PyTorch is an open source machine learning (ML) framework based on the Python programming language and the Torch library. It is one of the preferred platforms for deep learning research. The framework is built to speed up the process between research prototyping and deployment.
PyTorch is similar to NumPy and computes using tensors that are accelerated by graphics processing units (GPU). Tensors are arrays, a type of multidimensional data structure, that can be operated on and manipulated with APIs. The PyTorch framework supports over 200 different mathematical operations.
The popularity of PyTorch continues to rise as it simplifies the creation of artificial neural network (ANN) models. PyTorch is mainly used for applications of research, data science and artificial intelligence (AI).
Key Features of PyTorch
Some of the key features of PyTorch include:
- TorchScript- This is the production environment of PyTorch that enables users to seamlessly transition between modes. TorchScript optimizes functionality, speed, ease-of-use and flexibility.

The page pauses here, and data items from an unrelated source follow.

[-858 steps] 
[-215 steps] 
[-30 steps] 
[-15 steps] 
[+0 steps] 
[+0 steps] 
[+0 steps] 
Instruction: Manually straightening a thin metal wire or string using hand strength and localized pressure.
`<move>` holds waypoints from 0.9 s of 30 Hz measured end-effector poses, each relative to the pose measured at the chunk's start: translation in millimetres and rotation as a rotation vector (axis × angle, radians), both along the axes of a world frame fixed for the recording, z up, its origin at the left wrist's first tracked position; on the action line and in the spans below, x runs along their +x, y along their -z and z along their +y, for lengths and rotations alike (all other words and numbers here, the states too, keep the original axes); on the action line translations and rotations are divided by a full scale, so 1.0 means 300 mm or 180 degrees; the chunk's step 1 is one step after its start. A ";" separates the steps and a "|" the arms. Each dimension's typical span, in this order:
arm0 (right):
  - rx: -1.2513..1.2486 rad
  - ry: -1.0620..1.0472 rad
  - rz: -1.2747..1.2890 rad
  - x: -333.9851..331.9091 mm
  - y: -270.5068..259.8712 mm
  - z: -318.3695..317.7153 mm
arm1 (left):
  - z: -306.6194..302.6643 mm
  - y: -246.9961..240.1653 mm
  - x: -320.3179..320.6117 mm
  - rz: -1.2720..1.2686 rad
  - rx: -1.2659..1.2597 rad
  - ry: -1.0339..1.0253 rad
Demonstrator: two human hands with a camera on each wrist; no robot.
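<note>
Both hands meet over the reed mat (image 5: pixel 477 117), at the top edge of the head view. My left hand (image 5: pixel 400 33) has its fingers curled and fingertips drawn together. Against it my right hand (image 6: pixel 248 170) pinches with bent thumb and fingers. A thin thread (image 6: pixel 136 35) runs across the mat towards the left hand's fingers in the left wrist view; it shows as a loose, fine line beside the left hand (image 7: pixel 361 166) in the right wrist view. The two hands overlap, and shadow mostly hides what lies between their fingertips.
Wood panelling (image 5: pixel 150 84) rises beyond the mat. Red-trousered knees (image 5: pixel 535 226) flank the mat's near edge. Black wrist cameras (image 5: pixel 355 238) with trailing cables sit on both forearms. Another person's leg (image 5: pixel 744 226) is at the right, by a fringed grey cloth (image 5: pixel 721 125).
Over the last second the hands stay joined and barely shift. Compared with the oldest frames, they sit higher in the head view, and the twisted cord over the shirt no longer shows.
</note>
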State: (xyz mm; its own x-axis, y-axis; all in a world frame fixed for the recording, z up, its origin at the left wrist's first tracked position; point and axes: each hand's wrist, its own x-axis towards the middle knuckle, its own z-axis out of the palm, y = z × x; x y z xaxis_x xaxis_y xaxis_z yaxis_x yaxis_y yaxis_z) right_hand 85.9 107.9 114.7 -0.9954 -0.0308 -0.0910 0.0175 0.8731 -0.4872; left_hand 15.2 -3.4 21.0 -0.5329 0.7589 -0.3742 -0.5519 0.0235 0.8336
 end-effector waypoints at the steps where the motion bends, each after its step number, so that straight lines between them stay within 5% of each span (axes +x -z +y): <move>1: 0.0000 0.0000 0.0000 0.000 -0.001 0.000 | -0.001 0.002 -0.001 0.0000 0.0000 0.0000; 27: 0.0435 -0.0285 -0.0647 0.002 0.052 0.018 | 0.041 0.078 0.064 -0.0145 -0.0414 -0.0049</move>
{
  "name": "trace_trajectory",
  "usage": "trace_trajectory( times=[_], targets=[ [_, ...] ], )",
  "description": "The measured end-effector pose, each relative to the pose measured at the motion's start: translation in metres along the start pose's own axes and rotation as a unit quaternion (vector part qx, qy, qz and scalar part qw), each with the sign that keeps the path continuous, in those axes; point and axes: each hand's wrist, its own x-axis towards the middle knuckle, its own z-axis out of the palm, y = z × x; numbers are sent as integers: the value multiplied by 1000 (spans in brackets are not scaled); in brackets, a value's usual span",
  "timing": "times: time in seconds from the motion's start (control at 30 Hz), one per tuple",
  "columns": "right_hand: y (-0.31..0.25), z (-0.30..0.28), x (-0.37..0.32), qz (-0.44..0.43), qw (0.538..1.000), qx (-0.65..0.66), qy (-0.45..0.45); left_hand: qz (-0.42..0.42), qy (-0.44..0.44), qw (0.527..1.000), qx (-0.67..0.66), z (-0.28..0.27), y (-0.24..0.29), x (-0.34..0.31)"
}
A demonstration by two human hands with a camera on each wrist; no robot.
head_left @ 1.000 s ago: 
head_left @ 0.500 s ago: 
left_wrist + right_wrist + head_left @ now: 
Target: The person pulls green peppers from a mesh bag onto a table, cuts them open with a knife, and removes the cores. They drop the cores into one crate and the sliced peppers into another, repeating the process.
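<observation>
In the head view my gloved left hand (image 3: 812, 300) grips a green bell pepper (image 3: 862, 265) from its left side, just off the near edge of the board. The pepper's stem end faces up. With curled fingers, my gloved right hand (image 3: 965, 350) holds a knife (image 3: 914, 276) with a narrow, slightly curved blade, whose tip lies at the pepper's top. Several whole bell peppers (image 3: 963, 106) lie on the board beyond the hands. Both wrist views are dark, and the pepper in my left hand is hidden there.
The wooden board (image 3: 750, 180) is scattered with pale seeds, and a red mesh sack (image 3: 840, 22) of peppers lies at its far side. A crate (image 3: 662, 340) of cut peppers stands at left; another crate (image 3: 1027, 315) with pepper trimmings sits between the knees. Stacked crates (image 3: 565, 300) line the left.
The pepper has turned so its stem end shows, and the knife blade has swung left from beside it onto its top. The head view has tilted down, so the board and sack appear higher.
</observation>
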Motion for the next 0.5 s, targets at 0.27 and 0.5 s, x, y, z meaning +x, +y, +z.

- Dynamic graph computation- This feature allows users to change network behavior on the fly, rather than waiting for the entire code to be executed.
- Automatic differentiation- This technique numerically computes the derivative of a function by making backward passes in neural networks.
- Python support- Because PyTorch is based on Python, it can be used with popular libraries and packages such as NumPy, SciPy, Numba and Cynthon.
Using PyTorch can provide developers with the following benefits:
- Is based on Python, making it easy to learn and simple to code.
- Allows for easy debugging with popular Python tools.
- Is well supported on major cloud platforms, making it easy to scale.
- Has a small community of focused on open source.
- Can export learning models to the Open Neural Network Exchange (ONNX) standard format.
- Has a user-friendly interface.
- Offers a C++ front end interface option.
PyTorch vs. Tensorflow
However, PyTorch does come with its advantages over Tensorflow. PyTorch defines computational graphs in a dynamic way, unlike the static approach of Tensorflow. Dynamic graphs can be manipulated in real time instead of at the end. Additionally, Tensorflow has a steeper learning curve as PyTorch is based on intuitive Python.
Tensorflow may be better suited for projects that require production models and scalability, as it was created with the intention of being production-ready. PyTorch is easier and lighter to work with, making it a good option for creating prototypes quickly and conducting research.